Originally Posted by Pistolpete2
I believe this is not strictly correct! In the last budget, the Chancellor said that he will be looking at consultation regarding the levying of CGT on offshore companies owning UK residential property. Offshore companies that already own UK residential property worth more than £2m will be subject to CGT from April 2013.

We digress, but there is no effect on IHT for non-doms who own shares in an offshore company which owns UK real estate, so far. This is an important tax consideration for those who own UK real estate and live overseas, likely more so pound-wise than CGT these days.
One can't predict the future of taxation. This is why it's so important to have a professional advisor, which was my main point.

The issue of offshore companies owning UK property raises a special point: does the ownership of property itself constitute "doing business" in a country? Many countries say that it does, sometimes depending on what is done with the property. What tax experts do is to arrange layers of entities and trusts. To my mind that's tax evasion, but if it's legal then it's just avoidance.

In the long run, "non-dom" status will be eroded to the point of irrelevance. Habitual residence or ordinary residence will probably take over. After all, HMRC is already unable to collect IHT on emigrants whether or not they have indeed abandoned UK domicile, if there are no UK assets on which to levy.

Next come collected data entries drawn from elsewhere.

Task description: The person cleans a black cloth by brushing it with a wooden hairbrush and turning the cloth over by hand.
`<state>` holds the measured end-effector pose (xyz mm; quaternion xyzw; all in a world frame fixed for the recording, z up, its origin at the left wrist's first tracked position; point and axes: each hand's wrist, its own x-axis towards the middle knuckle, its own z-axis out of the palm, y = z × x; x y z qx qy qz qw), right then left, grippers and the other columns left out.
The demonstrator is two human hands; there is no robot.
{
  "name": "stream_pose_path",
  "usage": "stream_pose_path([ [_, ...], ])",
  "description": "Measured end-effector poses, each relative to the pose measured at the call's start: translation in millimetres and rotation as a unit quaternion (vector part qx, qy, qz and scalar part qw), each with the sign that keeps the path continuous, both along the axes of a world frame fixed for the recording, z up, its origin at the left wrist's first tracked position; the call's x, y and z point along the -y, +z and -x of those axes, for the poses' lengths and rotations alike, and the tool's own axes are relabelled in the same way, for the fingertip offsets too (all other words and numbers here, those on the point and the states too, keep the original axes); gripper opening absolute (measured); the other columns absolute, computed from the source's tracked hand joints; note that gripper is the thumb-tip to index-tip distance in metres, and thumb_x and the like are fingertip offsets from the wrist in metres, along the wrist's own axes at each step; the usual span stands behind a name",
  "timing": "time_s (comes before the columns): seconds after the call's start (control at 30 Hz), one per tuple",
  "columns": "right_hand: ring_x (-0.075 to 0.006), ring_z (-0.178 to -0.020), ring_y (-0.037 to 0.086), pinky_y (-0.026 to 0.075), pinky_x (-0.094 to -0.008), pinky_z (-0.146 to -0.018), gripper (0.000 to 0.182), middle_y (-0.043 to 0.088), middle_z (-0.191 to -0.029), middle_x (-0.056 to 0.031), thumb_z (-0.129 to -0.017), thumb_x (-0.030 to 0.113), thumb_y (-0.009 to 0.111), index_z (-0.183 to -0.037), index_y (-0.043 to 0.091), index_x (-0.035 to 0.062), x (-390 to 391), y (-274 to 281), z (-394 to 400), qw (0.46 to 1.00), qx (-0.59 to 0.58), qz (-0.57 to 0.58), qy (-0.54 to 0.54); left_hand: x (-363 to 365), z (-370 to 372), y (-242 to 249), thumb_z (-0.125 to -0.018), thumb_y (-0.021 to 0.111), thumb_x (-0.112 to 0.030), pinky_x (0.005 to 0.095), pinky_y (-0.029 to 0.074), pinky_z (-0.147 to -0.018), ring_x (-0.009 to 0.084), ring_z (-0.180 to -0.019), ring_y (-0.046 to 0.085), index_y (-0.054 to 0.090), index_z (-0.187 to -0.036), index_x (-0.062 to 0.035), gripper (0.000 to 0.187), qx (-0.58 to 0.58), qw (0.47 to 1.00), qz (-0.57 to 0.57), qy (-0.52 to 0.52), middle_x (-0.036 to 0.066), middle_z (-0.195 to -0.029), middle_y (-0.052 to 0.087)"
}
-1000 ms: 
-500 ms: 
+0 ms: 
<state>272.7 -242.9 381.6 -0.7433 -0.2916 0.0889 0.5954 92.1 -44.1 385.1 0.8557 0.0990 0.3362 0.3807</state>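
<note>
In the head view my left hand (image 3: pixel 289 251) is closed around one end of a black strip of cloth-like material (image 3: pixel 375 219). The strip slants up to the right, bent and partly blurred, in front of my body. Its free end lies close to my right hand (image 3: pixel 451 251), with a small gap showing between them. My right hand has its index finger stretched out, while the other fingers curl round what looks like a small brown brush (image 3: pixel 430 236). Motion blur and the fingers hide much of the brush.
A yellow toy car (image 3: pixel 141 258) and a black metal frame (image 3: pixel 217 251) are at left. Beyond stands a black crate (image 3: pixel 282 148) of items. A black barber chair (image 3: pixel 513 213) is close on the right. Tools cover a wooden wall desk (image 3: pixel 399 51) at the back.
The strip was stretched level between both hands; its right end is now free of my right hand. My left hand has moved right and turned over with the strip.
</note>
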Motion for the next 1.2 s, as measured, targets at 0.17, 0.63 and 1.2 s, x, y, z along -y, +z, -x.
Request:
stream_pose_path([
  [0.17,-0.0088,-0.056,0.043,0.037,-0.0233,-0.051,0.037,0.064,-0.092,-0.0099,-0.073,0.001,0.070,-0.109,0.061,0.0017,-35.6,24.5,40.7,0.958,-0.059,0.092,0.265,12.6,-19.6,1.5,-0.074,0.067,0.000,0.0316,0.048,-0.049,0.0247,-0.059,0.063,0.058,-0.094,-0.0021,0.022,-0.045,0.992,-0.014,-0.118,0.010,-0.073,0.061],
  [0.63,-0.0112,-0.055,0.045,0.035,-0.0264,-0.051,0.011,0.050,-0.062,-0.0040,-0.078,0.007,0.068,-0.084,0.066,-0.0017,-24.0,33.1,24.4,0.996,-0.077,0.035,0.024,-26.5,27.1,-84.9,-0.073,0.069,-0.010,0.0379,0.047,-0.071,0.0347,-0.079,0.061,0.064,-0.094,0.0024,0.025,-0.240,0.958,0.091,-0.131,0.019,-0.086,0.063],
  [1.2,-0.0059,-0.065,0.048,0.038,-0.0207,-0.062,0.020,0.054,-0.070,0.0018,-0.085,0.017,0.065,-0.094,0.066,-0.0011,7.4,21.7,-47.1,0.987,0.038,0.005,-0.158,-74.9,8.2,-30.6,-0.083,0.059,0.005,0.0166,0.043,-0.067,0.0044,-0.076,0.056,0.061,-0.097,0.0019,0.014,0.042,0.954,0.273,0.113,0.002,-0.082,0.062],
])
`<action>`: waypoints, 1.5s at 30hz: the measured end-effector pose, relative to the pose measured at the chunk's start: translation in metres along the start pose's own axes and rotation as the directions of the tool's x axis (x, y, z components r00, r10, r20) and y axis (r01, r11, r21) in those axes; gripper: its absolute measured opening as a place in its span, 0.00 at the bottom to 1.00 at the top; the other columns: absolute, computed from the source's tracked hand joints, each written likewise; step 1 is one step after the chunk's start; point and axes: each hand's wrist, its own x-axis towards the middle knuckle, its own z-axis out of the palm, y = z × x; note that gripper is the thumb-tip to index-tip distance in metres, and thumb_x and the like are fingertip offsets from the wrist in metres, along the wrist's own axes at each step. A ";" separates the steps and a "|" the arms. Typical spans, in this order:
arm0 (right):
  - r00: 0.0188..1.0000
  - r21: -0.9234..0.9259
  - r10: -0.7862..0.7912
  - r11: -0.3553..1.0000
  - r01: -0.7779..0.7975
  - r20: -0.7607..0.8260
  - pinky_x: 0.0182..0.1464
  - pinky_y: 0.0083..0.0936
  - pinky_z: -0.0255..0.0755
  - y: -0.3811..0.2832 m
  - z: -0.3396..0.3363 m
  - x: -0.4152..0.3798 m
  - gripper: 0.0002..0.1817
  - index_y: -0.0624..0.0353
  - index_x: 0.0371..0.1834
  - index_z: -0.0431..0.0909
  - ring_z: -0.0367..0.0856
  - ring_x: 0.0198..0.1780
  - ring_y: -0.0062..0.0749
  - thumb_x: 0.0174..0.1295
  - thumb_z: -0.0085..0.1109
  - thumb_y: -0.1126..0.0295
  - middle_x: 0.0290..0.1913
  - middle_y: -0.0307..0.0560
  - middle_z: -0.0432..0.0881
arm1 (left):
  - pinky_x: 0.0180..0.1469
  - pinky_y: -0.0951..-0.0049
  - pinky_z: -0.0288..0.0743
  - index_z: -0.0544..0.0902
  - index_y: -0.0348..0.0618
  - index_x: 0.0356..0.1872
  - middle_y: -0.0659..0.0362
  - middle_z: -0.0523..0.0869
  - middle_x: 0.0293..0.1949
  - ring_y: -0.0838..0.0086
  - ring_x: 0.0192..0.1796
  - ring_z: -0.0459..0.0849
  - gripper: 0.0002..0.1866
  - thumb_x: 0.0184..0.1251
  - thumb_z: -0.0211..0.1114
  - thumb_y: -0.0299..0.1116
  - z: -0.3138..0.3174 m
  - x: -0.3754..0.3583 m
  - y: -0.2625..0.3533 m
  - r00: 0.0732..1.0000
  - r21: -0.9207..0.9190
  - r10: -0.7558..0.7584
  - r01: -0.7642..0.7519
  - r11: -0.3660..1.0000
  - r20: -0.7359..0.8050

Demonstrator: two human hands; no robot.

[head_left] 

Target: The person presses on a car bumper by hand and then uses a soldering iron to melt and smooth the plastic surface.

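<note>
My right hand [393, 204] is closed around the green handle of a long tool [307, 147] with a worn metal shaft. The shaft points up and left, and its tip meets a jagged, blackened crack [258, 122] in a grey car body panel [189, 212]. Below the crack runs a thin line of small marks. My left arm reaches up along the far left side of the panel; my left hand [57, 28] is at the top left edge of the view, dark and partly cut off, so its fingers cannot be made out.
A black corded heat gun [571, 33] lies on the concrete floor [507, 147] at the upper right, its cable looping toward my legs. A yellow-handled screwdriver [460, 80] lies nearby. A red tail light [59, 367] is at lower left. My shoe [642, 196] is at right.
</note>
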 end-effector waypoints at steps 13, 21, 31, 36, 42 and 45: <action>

There are interesting principles at stake. Theophile v. Solicitor-General, [1950] A.C. 186 is one of my favourite cases, essentially stating that one has not ceased to do business in the England (and hence may be made bankrupt, including for taxes) if all debts have not been paid. And see Bullen v. Her Majesty's Government of the United Kingdom, 553 So.2d 1344 (Fla. App. 4th Dist. 1989), rejecting the Lord Mansfield Rule (one State will not enforce the tax claims of another) when the tax debtor (actually VAT-fraud criminal) had been made bankrupt in England.

But this isn't the forum for all that. Suffice to say, assets are a moving target for taxation. It doesn't take much for a State to enact a law piercing the corporate veil on real estate ownership. Of course once a particular piece of real estate gets to a value of £50 million it's worthwhile to magnify the number of foreign shareholders to the point where they can scarcely be brought into the scope of UK taxation.

Already the recommended layering for IHT purposes in other countries is: local company owns the property. Foreign company and/or trusts are layered to own the shares. Usually works, but I am not your lawyer, etc. etc.